» Assignment
Copy out, from the entries below, each line that holds the string "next".

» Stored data
•••

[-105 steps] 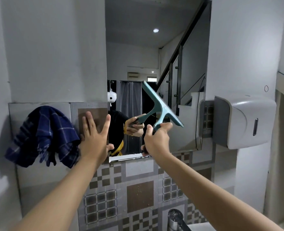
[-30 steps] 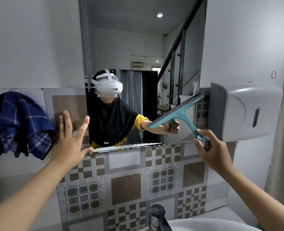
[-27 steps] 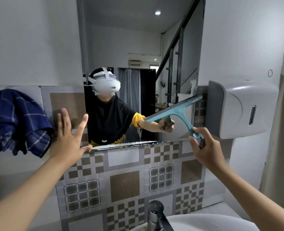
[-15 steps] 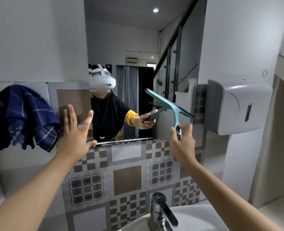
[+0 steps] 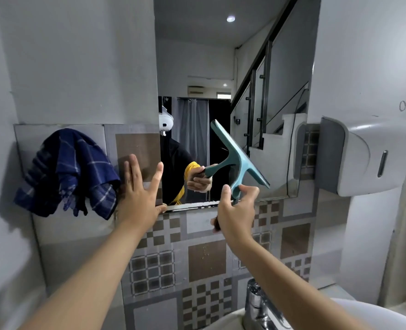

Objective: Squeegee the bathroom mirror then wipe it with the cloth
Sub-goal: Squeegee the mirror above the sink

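The tall mirror [image 5: 276, 67] hangs on the wall in front of me. My right hand [image 5: 236, 214] grips the handle of a teal squeegee [image 5: 239, 154], whose blade slants from upper left to lower right against the mirror's lower middle. My left hand [image 5: 141, 196] is spread flat on the tiled wall at the mirror's lower left corner and holds nothing. A dark blue checked cloth [image 5: 69, 172] hangs on the wall left of that hand, a short gap from my fingers.
A grey-white wall dispenser [image 5: 366, 156] juts out right of the mirror. A chrome tap [image 5: 260, 306] and the white basin rim [image 5: 364, 313] sit below at the lower right. Patterned tiles [image 5: 206, 260] cover the wall under the mirror.
My right hand has carried the squeegee left from the mirror's right edge to its lower middle, and the blade has tipped to slant the other way. My left hand stays on the wall.
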Available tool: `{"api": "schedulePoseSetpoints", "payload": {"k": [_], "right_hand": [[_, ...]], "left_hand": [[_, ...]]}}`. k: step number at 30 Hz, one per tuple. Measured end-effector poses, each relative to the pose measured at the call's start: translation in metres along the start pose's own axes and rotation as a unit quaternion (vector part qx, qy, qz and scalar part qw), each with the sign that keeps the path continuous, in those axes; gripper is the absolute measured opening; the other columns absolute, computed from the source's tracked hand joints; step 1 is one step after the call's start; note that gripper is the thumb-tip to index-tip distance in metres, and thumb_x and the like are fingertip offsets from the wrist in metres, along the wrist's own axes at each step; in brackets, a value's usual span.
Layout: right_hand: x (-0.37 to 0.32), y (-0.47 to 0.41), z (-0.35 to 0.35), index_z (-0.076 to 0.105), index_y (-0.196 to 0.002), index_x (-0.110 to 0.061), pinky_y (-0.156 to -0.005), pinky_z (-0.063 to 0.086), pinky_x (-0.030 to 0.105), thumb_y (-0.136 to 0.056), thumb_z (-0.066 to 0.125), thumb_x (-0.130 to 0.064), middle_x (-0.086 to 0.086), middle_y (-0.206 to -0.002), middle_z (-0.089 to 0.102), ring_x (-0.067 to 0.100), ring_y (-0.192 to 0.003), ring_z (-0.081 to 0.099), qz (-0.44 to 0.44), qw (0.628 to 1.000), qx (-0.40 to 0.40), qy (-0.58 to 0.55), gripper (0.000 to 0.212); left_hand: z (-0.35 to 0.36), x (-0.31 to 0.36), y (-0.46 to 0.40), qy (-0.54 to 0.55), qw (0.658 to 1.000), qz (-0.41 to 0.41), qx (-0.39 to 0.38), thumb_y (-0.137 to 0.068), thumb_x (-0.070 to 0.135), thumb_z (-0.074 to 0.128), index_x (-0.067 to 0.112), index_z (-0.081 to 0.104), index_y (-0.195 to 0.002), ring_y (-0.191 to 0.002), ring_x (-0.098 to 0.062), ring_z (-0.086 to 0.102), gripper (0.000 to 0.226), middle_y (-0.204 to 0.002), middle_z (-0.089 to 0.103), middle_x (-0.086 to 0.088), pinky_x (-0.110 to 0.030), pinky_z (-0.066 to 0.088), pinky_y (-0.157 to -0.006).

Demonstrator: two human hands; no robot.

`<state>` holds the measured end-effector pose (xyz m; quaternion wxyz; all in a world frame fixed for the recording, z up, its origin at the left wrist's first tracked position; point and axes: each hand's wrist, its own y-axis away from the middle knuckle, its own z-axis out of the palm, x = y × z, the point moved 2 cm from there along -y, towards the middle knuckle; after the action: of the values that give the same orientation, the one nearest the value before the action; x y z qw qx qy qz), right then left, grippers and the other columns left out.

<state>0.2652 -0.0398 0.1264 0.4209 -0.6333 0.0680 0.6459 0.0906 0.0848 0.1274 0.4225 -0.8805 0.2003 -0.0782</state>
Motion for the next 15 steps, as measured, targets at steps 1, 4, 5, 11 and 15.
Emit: {"api": "schedulePoseSetpoints", "payload": {"k": [1, 4, 5, 11, 15], "right_hand": [[0.001, 0.004, 0.008, 0.033, -0.106, -0.019, -0.033, 0.043, 0.026, -0.098, 0.05, -0.024, 0.009, -0.062, 0.048, 0.019, -0.035, 0.05, -0.005, 1.0, -0.005, -0.003, 0.019], [0.004, 0.012, 0.027, 0.032, -0.104, -0.019, -0.034, 0.044, 0.028, -0.098, 0.051, -0.023, 0.008, -0.061, 0.049, 0.022, -0.036, 0.05, -0.026, 1.0, -0.006, -0.006, 0.019], [0.006, 0.012, 0.031, 0.032, -0.104, -0.02, -0.035, 0.046, 0.031, -0.098, 0.051, -0.023, 0.008, -0.062, 0.05, 0.024, -0.037, 0.051, -0.03, 1.0, 0.001, -0.002, 0.02], [0.017, 0.021, 0.045, 0.032, -0.101, -0.027, -0.04, 0.047, 0.047, -0.095, 0.054, -0.028, 0.015, -0.063, 0.053, 0.028, -0.045, 0.051, -0.071, 0.996, -0.004, 0.051, 0.023], [0.017, 0.028, 0.046, 0.034, -0.104, -0.027, -0.038, 0.041, 0.037, -0.095, 0.056, -0.025, 0.01, -0.057, 0.049, 0.021, -0.043, 0.046, -0.12, 0.989, -0.023, 0.078, 0.024]], "left_hand": [[0.001, 0.0, 0.0, -0.002, 1.0, 0.003, 0.005, -0.069, 0.052, 0.072, 0.033, -0.013, -0.147, -0.14, -0.042, -0.02, 0.117, -0.149, -0.033, -0.023, -0.054, 0.041, -0.101], [0.002, -0.003, 0.0, -0.003, 1.0, 0.011, 0.016, -0.066, 0.053, 0.074, 0.031, -0.009, -0.148, -0.14, -0.045, -0.011, 0.118, -0.151, -0.024, -0.026, -0.052, 0.047, -0.092], [0.003, -0.003, 0.0, 0.0, 1.0, 0.012, 0.019, -0.065, 0.053, 0.075, 0.03, -0.006, -0.149, -0.14, -0.046, -0.008, 0.118, -0.151, -0.021, -0.027, -0.052, 0.048, -0.091], [0.008, -0.007, -0.001, -0.003, 0.999, 0.025, 0.033, -0.063, 0.055, 0.074, 0.029, -0.012, -0.148, -0.139, -0.046, -0.013, 0.124, -0.149, -0.03, -0.026, -0.056, 0.033, -0.104], [0.011, -0.008, 0.011, 0.013, 0.999, 0.04, 0.033, -0.069, 0.052, 0.072, 0.029, 0.0, -0.149, -0.14, -0.044, -0.011, 0.11, -0.15, -0.027, -0.024, -0.054, 0.029, -0.106]]}}
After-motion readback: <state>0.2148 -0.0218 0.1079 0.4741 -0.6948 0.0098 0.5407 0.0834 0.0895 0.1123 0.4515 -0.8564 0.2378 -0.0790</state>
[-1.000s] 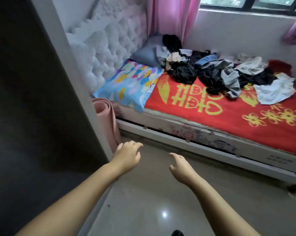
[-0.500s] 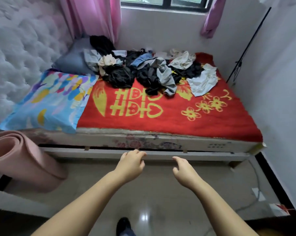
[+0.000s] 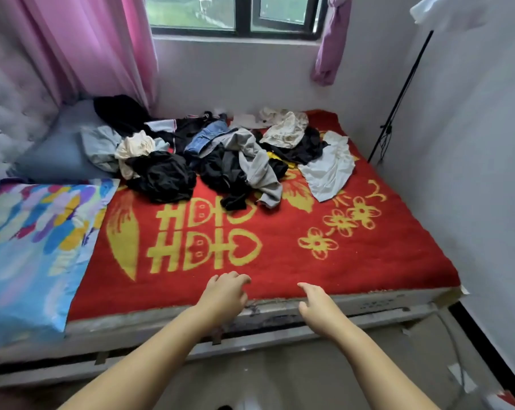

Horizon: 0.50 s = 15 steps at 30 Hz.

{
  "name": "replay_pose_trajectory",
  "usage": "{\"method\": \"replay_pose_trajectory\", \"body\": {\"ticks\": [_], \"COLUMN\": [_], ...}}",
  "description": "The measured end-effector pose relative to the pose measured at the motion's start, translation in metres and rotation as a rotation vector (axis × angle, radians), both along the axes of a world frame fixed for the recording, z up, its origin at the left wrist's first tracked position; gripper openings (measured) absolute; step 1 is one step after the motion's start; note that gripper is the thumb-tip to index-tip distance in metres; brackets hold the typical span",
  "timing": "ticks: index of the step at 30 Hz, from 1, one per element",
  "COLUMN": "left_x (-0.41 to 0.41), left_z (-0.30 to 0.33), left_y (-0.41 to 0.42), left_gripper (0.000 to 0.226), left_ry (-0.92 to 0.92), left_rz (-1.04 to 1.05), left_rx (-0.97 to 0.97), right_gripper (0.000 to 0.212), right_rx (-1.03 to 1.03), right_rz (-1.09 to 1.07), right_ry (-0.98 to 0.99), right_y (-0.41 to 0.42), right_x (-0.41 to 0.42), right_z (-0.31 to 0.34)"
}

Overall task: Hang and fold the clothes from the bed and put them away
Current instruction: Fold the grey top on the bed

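We see the pile of clothes [image 3: 226, 155] heaped at the far side of the bed [image 3: 250, 315], on its red blanket [image 3: 279, 250], below the window [image 3: 235, 13]. Our left hand [image 3: 223, 297] and right hand [image 3: 316, 303] reach over the near edge, fingers loosely curled, holding nothing. A floral pillow [image 3: 34, 247] lies at left.

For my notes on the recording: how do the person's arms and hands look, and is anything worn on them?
Both forearms are bare up to the bottom edge of the picture: no sleeves show. The left hand and the right hand carry no gloves, and no ring, watch or bracelet can be seen on fingers or wrists. No markings show.
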<state>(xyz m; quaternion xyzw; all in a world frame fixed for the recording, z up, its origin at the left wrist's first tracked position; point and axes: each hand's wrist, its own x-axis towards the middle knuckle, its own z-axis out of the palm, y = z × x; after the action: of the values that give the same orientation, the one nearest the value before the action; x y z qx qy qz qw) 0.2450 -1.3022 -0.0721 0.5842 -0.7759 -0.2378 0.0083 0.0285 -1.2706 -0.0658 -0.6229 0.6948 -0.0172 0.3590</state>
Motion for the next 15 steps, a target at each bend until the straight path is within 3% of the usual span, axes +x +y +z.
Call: {"method": "replay_pose_trajectory", "body": {"ticks": [8, 15], "left_x": [-0.057, -0.121], "left_z": [-0.011, -0.037], "left_y": [-0.123, -0.244], "left_gripper": [0.039, 0.037], "left_ry": [-0.025, -0.058], "left_rz": [-0.070, 0.046], "left_rx": [0.042, 0.068], "right_gripper": [0.052, 0.052], "right_rx": [0.054, 0.066], "right_rz": [0.002, 0.161], "right_ry": [0.021, 0.048], "right_y": [-0.115, -0.267], "right_x": [-0.054, -0.119], "right_z": [-0.016, -0.042]}}
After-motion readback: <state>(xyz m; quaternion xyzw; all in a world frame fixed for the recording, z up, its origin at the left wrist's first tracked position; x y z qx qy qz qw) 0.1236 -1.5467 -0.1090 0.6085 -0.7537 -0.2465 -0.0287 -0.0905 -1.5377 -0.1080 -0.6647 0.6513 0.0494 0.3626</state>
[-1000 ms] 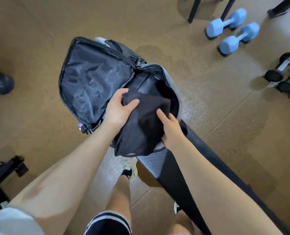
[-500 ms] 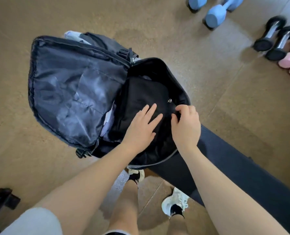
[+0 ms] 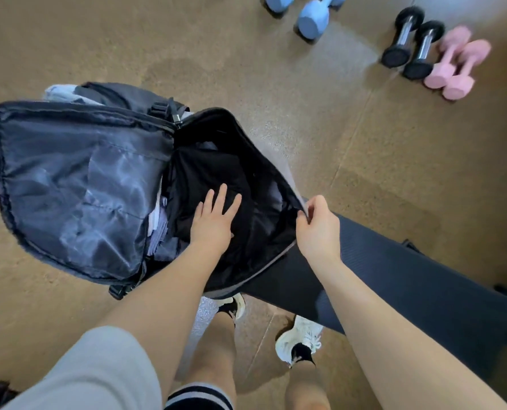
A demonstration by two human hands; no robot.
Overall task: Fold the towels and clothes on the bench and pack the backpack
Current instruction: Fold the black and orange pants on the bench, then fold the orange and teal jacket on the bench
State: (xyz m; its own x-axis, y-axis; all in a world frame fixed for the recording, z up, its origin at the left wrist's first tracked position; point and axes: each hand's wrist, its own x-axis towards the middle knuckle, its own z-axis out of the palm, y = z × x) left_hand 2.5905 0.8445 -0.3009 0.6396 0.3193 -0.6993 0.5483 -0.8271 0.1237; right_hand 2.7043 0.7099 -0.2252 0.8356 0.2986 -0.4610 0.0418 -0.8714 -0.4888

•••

» Response to this exercise
Motion for the next 15 steps, as measured, targets at steps 1, 4, 5, 11 and 15.
Motion for the next 15 steps, a target at each bend until the straight path is within 3% of the usual span, axes +x +y +z.

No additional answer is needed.